Are you sure? With a 4.8 kernel?

 # (in vivado 2016.3) write_bitstream -bin_file foo
 $ hexdump -C foo.bin
 00000000  ff ff ff ff ff ff ff ff  ff ff ff ff ff ff ff ff  |................|
 *
 00000020  00 00 00 bb 11 22 00 44  ff ff ff ff ff ff ff ff  |.....".D........|
 00000030  aa 99 55 66 20 00 00 00  30 02 20 01 00 00 00 00  |..Uf ...0. .....|

So that isn't going to work, it needs byte swapping

 $ hexdump -C foo.bit
 000000a0  bb 11 22 00 44 ff ff ff  ff ff ff ff ff aa 99 55  |..".D..........U|
 000000b0  66 20 00 00 00 30 02 20  01 00 00 00 00 30 02 00  |f ...0. .....0..|

This also is not going to work, it needs byteswapping and the sync word
has to be 4 byte aligned.

What did you do to get a working bitfile? Are you using one of the
Vivado automatic flows that 'handles' this for you? I am not.

Remember, 4.8 now has the patch to remove the autodetection that used
to correct both of the above two problems..

So from my perspective, this driver is incompatible with the output of
the Xilinx tools. I don't really care, we always post-process the
output of write_bitfile, and I am happy to provide a canonized
bitstream, but the driver needs to do more to help people get this
right.

> Are you unhappy with the way we document which format to use, or
> that we don't slice off the beginning (that gets ignored by hardware?).

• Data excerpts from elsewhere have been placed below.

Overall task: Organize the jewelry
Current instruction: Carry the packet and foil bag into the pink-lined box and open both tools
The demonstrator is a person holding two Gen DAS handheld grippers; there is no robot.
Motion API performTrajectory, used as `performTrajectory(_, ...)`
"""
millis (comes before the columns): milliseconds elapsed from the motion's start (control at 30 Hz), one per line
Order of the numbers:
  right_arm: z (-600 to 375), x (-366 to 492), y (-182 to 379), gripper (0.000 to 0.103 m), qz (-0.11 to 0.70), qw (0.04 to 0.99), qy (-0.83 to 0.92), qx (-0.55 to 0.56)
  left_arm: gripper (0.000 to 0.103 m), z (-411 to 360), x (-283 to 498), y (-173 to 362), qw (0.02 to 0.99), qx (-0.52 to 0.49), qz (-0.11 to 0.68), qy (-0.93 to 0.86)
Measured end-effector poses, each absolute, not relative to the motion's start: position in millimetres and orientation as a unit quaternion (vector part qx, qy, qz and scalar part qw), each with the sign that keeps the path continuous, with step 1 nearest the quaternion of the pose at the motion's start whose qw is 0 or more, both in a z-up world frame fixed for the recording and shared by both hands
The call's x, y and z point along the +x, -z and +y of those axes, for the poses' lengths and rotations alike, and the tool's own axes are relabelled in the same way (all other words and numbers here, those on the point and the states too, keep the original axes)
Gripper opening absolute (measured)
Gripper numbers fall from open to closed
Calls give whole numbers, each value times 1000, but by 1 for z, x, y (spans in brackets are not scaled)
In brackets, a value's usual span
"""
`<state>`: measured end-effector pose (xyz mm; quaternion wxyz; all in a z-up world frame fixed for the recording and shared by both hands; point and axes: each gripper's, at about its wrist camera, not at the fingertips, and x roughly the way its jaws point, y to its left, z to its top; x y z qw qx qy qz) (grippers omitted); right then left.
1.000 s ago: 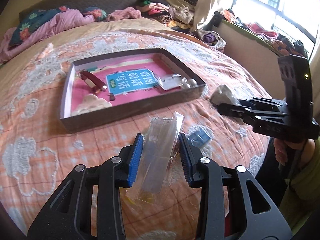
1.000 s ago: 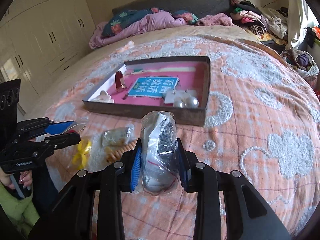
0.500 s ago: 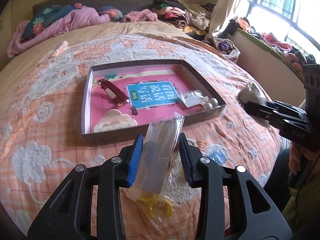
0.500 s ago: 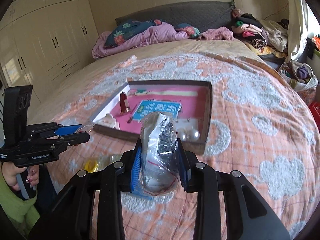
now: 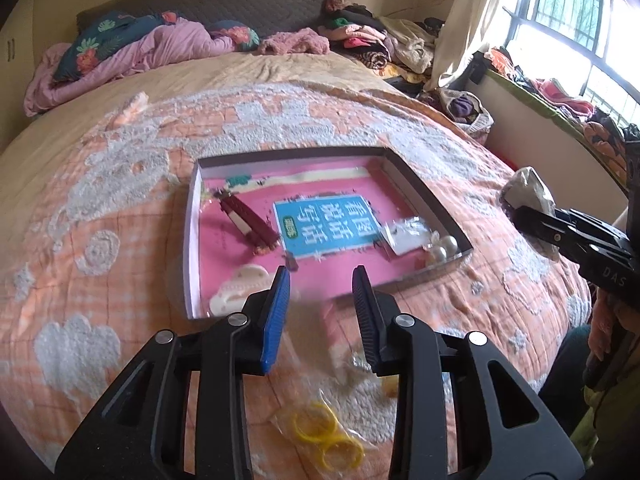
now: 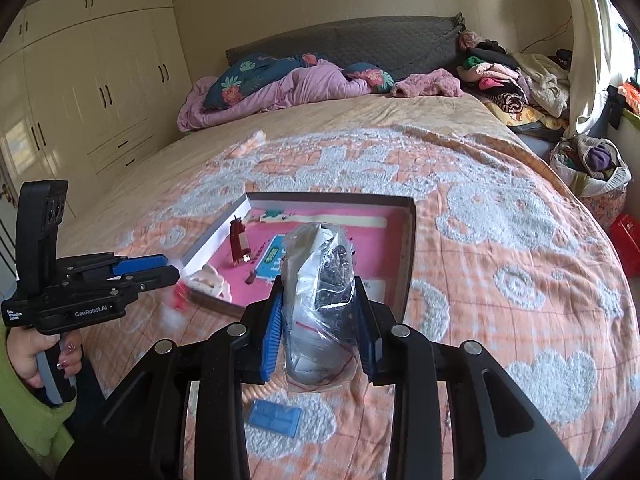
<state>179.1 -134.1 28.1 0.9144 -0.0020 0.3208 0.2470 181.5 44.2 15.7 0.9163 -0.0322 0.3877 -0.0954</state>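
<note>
A shallow grey box with a pink floor lies on the bed; it also shows in the right wrist view. In it lie a dark red clip, a cream claw clip, a clear packet and pearls. My left gripper is open and empty above the box's near edge; a blurred clear packet falls below it. My right gripper is shut on a clear bag of dark jewelry.
A packet of yellow rings and another small item lie on the orange quilt near me. A blue card and an orange coil lie under my right gripper. Clothes pile at the headboard.
My left gripper has opened and let go of its clear packet, which drops blurred near the box's front edge. Both grippers have risen and moved toward the box.
</note>
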Motion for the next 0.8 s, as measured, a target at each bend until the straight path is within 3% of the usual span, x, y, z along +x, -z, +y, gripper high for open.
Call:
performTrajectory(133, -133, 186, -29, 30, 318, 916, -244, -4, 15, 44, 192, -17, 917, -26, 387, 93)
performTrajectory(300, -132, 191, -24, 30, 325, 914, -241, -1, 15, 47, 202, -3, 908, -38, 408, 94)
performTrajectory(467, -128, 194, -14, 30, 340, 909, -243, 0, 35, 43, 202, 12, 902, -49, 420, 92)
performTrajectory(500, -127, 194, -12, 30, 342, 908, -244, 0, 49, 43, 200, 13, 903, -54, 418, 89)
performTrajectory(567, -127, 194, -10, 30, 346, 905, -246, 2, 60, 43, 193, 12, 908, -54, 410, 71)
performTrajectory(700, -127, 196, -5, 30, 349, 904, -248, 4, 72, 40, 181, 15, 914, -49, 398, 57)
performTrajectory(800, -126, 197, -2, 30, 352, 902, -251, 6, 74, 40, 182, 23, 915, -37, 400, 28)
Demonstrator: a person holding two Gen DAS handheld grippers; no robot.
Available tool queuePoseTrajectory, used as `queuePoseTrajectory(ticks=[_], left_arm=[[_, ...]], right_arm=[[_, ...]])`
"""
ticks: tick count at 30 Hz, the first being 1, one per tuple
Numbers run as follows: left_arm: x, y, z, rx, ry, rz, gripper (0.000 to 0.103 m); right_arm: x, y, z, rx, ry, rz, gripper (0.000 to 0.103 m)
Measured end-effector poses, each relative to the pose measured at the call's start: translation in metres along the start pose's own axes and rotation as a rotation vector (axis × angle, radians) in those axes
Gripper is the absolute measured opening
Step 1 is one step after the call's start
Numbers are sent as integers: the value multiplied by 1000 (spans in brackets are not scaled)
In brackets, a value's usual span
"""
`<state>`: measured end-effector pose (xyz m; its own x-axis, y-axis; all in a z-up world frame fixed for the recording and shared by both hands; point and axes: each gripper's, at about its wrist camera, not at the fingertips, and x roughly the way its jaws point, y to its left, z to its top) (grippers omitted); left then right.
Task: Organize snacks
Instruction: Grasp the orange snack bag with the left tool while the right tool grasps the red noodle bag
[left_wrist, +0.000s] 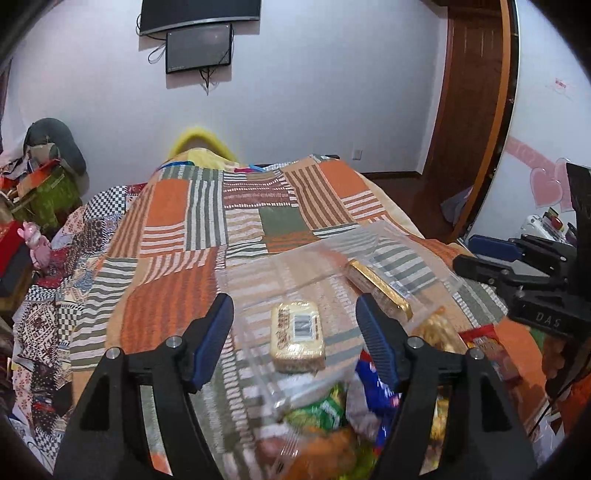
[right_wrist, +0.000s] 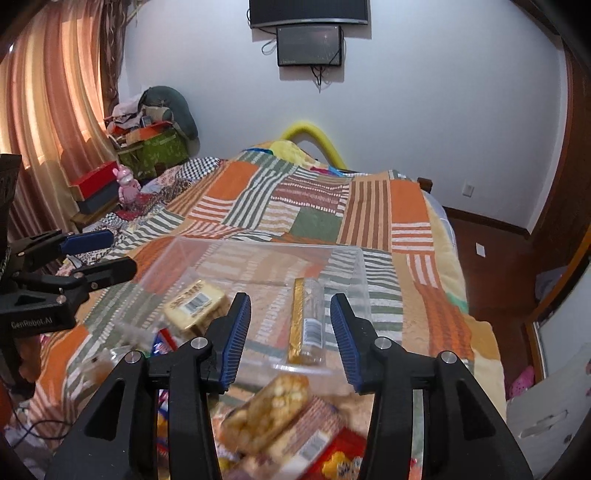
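Observation:
A clear plastic bin (left_wrist: 373, 236) (right_wrist: 258, 247) lies on the patchwork bed. Inside it are a cream biscuit pack with a barcode (left_wrist: 297, 334) (right_wrist: 194, 306) and a long gold-edged snack pack (left_wrist: 380, 290) (right_wrist: 306, 325). Loose snack packets are piled in front of the bin: green and blue ones (left_wrist: 332, 410), biscuit and red packs (right_wrist: 269, 410). My left gripper (left_wrist: 295, 314) is open and empty, above the cream pack. My right gripper (right_wrist: 290, 314) is open and empty, above the gold pack. Each gripper shows in the other's view, the right (left_wrist: 480, 264) and the left (right_wrist: 96, 254).
The bed's quilt (right_wrist: 314, 206) stretches toward a white wall with a screen (right_wrist: 308, 44). Boxes and clutter (right_wrist: 147, 144) stand at the left by the curtain. A pink toy (right_wrist: 127, 184) sits by the bed's left edge. A wooden door (left_wrist: 469, 92) and floor are on the right.

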<state>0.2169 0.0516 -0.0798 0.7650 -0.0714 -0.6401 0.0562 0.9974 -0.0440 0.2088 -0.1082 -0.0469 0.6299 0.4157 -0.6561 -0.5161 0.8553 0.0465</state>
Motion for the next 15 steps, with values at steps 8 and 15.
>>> queuePoseTrajectory(ticks=[8,15], left_arm=[[-29,11,-32,16,18,29,82],[-19,16,-73,6,107,35,83]], right_arm=[[-31,-6,-24,22,-24,-51,48],[-32,-24,-60,83,56,-110,51]])
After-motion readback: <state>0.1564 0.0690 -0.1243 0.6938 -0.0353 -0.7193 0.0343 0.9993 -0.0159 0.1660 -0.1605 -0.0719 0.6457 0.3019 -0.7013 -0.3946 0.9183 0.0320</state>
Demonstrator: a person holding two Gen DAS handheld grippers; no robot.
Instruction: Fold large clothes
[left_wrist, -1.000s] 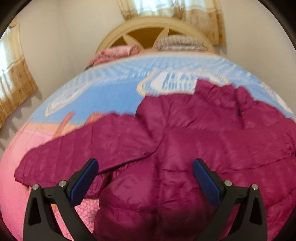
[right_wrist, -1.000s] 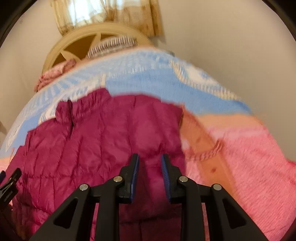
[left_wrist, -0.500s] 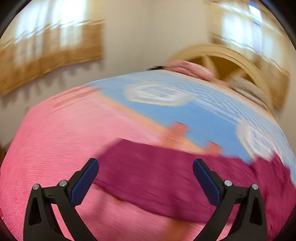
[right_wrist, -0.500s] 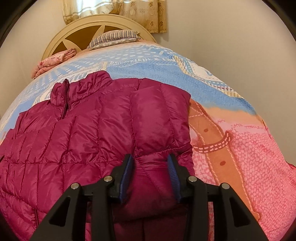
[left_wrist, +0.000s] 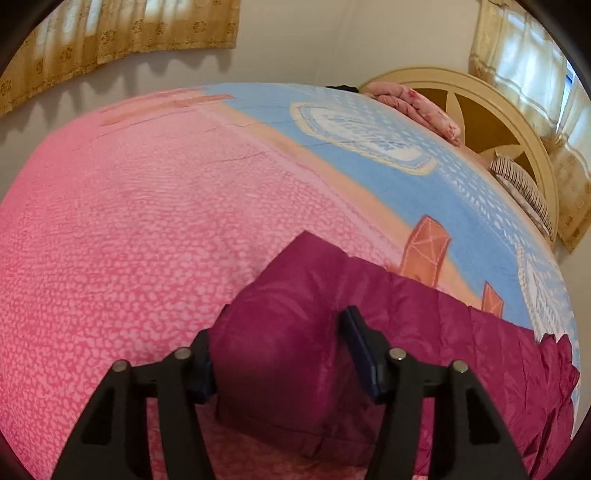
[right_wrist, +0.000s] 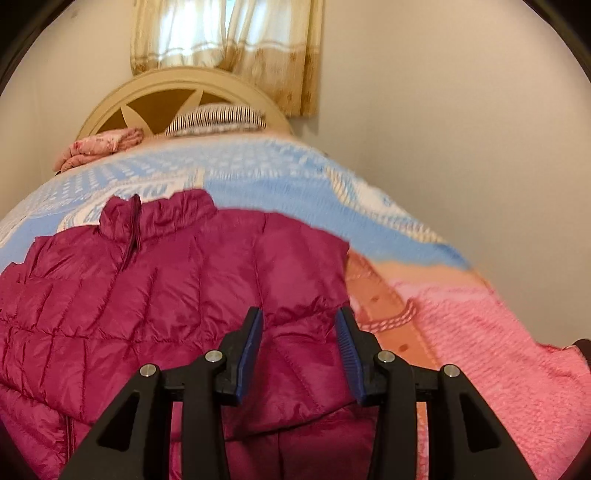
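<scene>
Left wrist view: my left gripper (left_wrist: 280, 354) closes around the jacket (left_wrist: 424, 332) sleeve cuff, on the bedspread (left_wrist: 129, 221). My right gripper (right_wrist: 299, 347) hangs parted over the jacket's folded-in sleeve, gripping nothing; the collar lies ahead-left.

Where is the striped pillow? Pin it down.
In the right wrist view the striped pillow lies at the head of the bed against the cream arched headboard, just right of the folded pink floral blanket.
</scene>
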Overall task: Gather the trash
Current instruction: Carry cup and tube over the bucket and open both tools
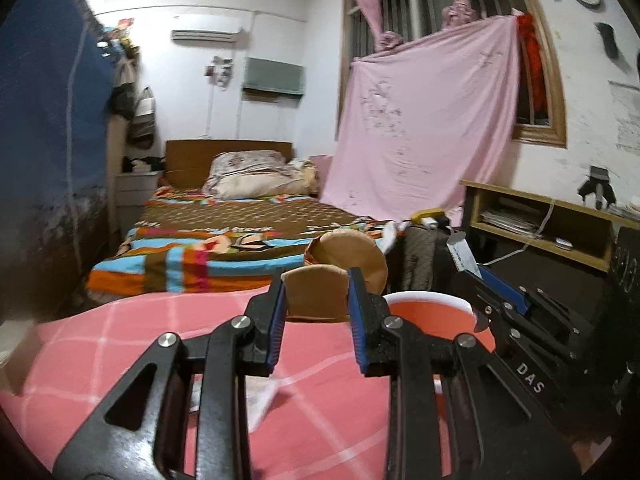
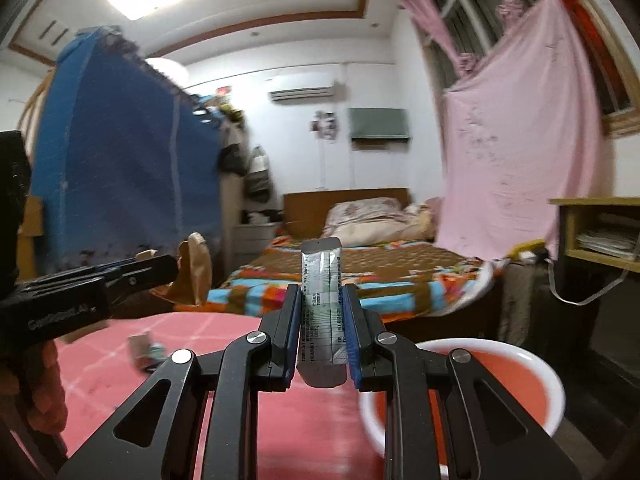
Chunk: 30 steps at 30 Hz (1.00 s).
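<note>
Red bin (image 2: 532, 384) at 4 o'clock from right gripper (image 2: 322, 332), nearer than left. Right pinches upright sachet (image 2: 322, 280), long axis vertical; left gripper (image 1: 318, 316) pinches brown wrapper (image 1: 316, 292).

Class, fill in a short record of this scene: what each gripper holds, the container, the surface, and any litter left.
left gripper: shut on crumpled brown paper wrapper
right gripper: shut on silver printed sachet
container: orange plastic basin with white rim, beside the grippers
surface: pink checked tablecloth
litter left: small crumpled wrapper on the cloth
</note>
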### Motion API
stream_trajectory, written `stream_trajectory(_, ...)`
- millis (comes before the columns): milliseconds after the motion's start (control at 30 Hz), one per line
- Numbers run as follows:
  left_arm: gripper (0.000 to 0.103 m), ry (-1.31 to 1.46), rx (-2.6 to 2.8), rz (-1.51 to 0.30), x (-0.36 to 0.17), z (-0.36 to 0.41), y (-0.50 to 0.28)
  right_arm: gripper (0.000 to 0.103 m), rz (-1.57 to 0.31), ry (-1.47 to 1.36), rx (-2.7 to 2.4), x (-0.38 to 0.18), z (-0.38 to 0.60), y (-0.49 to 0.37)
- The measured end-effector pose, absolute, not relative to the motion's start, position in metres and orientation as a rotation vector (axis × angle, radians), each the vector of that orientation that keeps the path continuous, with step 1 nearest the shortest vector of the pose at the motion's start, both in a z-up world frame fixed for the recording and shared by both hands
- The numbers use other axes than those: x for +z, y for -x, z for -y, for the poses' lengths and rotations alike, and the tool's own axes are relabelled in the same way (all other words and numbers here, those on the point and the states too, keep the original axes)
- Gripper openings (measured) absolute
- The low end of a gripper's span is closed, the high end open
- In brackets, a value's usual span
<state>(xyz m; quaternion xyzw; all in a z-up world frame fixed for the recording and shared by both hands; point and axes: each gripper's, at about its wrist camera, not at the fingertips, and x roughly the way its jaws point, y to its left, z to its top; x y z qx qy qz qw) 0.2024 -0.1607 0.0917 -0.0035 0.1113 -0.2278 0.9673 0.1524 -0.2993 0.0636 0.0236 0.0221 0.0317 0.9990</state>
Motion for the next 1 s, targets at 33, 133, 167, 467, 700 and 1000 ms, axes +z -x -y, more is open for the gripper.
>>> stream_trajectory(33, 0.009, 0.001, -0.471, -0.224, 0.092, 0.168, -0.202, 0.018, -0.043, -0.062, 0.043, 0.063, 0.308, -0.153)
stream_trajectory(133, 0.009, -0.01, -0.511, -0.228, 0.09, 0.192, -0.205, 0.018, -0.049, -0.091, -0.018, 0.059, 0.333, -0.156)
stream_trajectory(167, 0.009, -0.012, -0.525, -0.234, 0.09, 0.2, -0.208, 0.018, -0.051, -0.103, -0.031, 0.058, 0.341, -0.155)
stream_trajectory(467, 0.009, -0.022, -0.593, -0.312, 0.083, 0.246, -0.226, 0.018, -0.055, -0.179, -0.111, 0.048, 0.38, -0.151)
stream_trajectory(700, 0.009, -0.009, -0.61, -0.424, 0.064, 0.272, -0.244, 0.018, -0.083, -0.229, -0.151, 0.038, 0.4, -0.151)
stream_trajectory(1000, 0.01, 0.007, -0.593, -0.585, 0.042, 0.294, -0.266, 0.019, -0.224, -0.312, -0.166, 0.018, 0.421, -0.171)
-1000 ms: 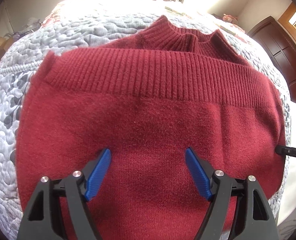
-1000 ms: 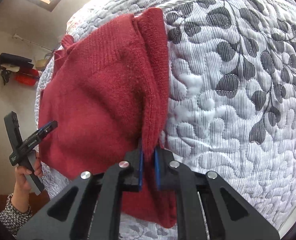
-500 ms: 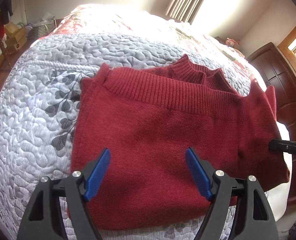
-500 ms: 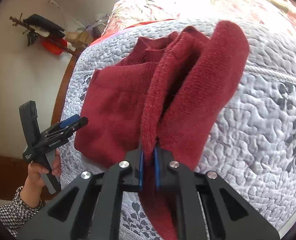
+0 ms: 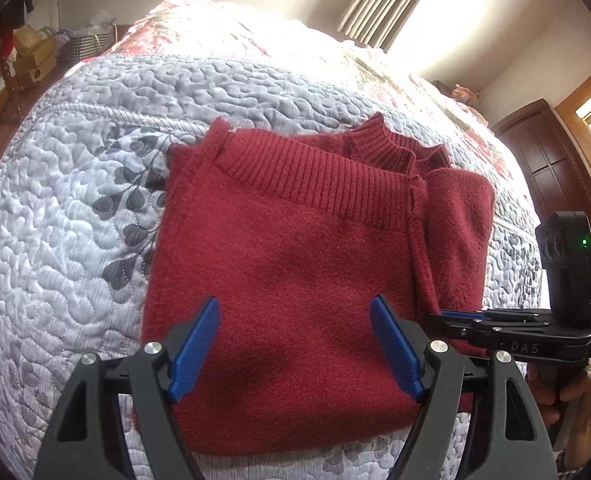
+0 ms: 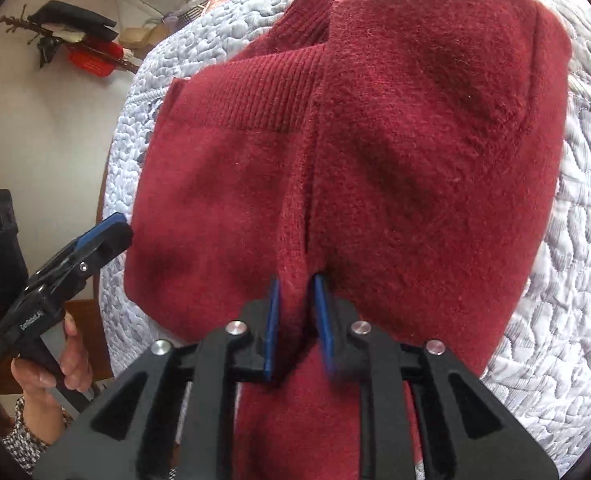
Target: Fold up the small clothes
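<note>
A dark red knit sweater (image 5: 287,264) lies on the grey quilted bedspread (image 5: 75,200), its ribbed hem folded up toward the collar. My left gripper (image 5: 294,300) hovers open over the sweater's near part with nothing between its fingers. It also shows at the left of the right wrist view, left gripper (image 6: 115,232), held by a hand (image 6: 67,356). My right gripper (image 6: 296,280) is shut on a lifted fold of the sweater (image 6: 415,140), whose right side bulges up in front of it. From the left wrist view, the right gripper (image 5: 447,314) sits at the sweater's right edge.
The bedspread (image 6: 567,280) continues to the right of the sweater. A dark wooden wardrobe (image 5: 555,152) stands beyond the bed's right side and a curtain (image 5: 387,0) hangs at the back. Boxes and a basket (image 5: 35,60) sit off the bed's left.
My right gripper has lifted the sweater's right side and carried it inward over the body. The left gripper has drawn back and stayed open. The sweater looks narrower.
</note>
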A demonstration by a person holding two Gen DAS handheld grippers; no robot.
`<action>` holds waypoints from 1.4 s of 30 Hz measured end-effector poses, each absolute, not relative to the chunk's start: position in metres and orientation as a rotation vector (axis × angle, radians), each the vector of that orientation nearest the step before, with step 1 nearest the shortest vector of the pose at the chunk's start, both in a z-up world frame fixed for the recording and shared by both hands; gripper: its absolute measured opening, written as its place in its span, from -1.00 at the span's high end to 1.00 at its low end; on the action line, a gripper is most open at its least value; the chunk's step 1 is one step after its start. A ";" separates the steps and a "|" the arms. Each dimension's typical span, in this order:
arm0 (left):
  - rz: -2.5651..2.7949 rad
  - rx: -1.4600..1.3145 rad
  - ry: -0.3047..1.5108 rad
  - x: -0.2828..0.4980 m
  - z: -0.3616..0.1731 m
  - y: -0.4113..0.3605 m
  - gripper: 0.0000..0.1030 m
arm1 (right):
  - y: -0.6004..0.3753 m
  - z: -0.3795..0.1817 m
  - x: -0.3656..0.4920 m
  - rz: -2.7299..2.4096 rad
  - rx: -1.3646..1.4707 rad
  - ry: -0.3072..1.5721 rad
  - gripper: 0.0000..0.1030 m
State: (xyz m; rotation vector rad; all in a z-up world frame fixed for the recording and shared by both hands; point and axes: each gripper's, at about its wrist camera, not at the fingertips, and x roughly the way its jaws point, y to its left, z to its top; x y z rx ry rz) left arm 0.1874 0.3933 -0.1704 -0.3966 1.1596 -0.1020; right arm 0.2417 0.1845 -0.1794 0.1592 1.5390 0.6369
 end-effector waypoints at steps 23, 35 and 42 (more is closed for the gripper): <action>-0.382 -0.472 1.272 0.239 -0.205 0.254 -0.58 | 0.009 -0.164 0.196 0.311 0.175 1.412 0.22; -0.377 -0.468 1.234 0.248 -0.208 0.242 0.45 | 0.022 -0.195 0.185 0.328 0.215 1.449 0.22; -0.400 -0.530 1.173 0.237 -0.190 0.268 0.68 | 0.036 -0.205 0.185 0.335 0.229 1.471 0.21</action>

Well, I'm unhappy I spent an hour wondering why things didn't work
with no information on what the expected format was now for this
driver. For a bit I wondered if there was a driver bug as this stuff
all worked for me with the original xdevcfg driver.

Some of the problems were bugs on my part (which would have been found
much faster with validation), but at the end of the day this is
horribly unfriendly. You get a timeout and a 'Failed' message, thats
it.

I think all common bitstream formatting errors would be detected by
simply validating the sync word.

Jason
Moritz Fischer Oct. 28, 2016, 9 p.m. UTC | #4
Jason,

On Fri, Oct 28, 2016 at 02:26:19PM -0600, Jason Gunthorpe wrote:
> On Fri, Oct 28, 2016 at 11:23:08AM -0700, Moritz Fischer wrote:
> 
> > I'm fine with checking for boundary cases where the bitstreams are
> > obviously too small or wrong size, I'm not convinced that checking using
> > internal knowledge about the bistream format inside the kernel is the
> > right place.
> 
> To be clear, the sync word is documented in the Xilinx public docs, it
> is mandatory. I don't think there is anything wrong with doing basic
> validation on the structure of the bitstream before sending it.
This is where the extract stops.